> _Work order_: Find the line below that contains "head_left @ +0". Transcribe it and every line after it exactly, adding nothing.
..........
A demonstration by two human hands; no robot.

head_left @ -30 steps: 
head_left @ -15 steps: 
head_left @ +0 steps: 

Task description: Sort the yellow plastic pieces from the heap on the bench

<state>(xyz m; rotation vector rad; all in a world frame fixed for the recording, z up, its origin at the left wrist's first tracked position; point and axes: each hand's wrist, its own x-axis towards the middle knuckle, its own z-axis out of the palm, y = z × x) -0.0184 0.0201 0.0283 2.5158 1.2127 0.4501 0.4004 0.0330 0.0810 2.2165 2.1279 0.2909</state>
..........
> _Problem solution_:
head_left @ +0 steps: 

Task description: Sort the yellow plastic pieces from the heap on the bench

<state>(xyz m; rotation vector rad; all in a world frame fixed for the recording, z up, its origin at the left wrist's first tracked position; point and axes: each hand's wrist, its own x-axis towards the middle knuckle, its own z-axis out of the palm, y = z × x) -0.0184 0.0201 0.0283 2.5158 1.2127 0.4501 0.4004 0.0330 0.0810 2.2165 2.1279 0.2909</state>

The exercise is now done.